I see the answers you're getting answer the problem, but don't give an explanation, and from the looks of it, you could use a good explanation, so here's what's happening:

Types in C

You need to understand that different types ( int , char , float , double ) take up different sizes in memory. In C, a char is always considered to take up a single byte, and is in the range of -127 to 128. ( unsigned char goes from 0 to 255.) int s take up 4 bytes, and their range is from -2M to 2M - 1. float and double take 4 and 8 bytes respectively, and have a huge range, but limited precision. (For more information, just search for "c type ranges", and you'll find lots of information, including these links on Stack Overflow, which also give you good explanations: Definition of range of a data type , Guarantateed minimum size/range of C data types ).

Also, you know enough ascii to know to add 48 to a digit to get the char version, but make sure you have an ascii table nearby. Conveniently, you can find one at http://www.asciitable.com .

You also have to understand that the compiler will do its best to convert from one to another, though in some cases, such as casting a float to an int , if you don't do it explicitly, your compiler should at least issue a warning.

Strings don't exist as a type in C. Instead, you print into an array. Other answers tell you how to do that. What their code is doing is printing the values you want into a character array, which is all you need.

What your code is doing

Now, let's see what your current code is doing:

First of all, a quick sidebar: when you're doing a for loop, it's best to put the increment in the loop itself, so:

for(count=1.5;count<=2.5;count=count+0.5)
{
  for(i=0;i<=15;i=i+5)

would be more standardized.

Now, your first line is sendBuffer[0]=count+48; . Here's what happens:

1. You're taking count, which starts at 1.5, and adding 48, so the first number is 49.5.
2. The compiler will automatically change a float to an int , though it should give you a warning about it. It does so by truncating the value, changing 49.5 to 45.
3. It then changes (int)49 to (char)49 which is the same value, but takes up one byte instead of 4. Ascii 49 is '1', so this happens to be the number you wanted.
4. The compiler does not do anything with the rest of the float. It never sets sendBuffer[1] or [2] for this value.

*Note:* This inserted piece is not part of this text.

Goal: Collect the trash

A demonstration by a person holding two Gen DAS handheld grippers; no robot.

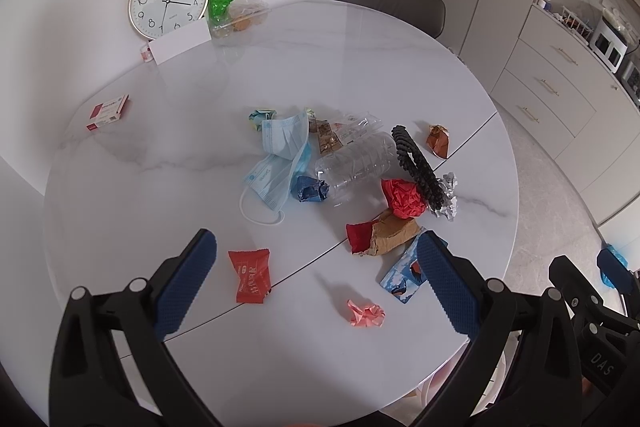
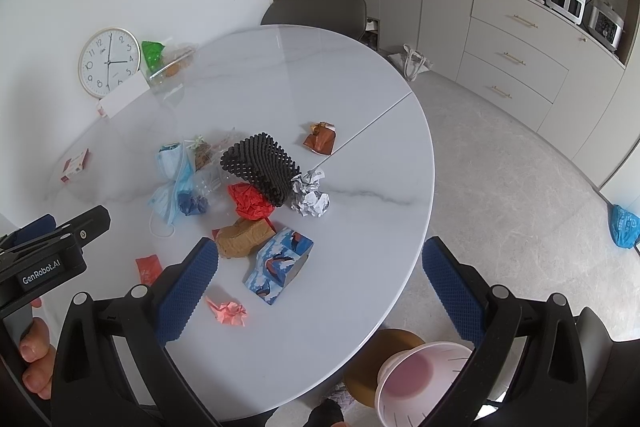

Your next 3 lines hard code the second, third and fourth characters of the string to abc . Even if your first line had set the full float value into sendBuffer , this would overwrite it.

Your final line takes i, which will be 0, 5, 10 and 15, and adds it to 48. This is just like the first step, without the truncation from float . So first it looks up ascii 48, which is '0', then ascii 53, which is '5'. When i is 10, it now takes the int 58 and converts it to a character (again, changing it from 4 bytes to 1 byte). Printing ascii 58 results in ':', and printing ascii 63 results in '?'. And that's how your output ended up the way it did.

Possible solutions

Finally, a few words on the solution you were given:

Since all you're doing is outputting the result, you don't need sendBuffer nor snprintf . Simply using

printf("%.1fabc%d\n", count, i);

would have sufficed.

It's instructive to think about what the printf family of functions does, though. Though it's less efficient, let's use a few snprintf s to see what it's doing:

int index = 0;
index = snprintf(&sendbuf[index], sizeof(sendbuf) - index, "%.1f", count);
index += snprintf(&sendbuf[index], sizeof(sendbuf) - index, "abc");
index += snprintf(&sendbuf[index], sizeof(sendbuf) - index, "%d", i);
sendbuf[index++] = '\n';
sendbuf[index] = '\0';

What this does is what *printf does when you pass it multiple arguments: keep track of how much you've written and use that to tell where you're writing the next parts.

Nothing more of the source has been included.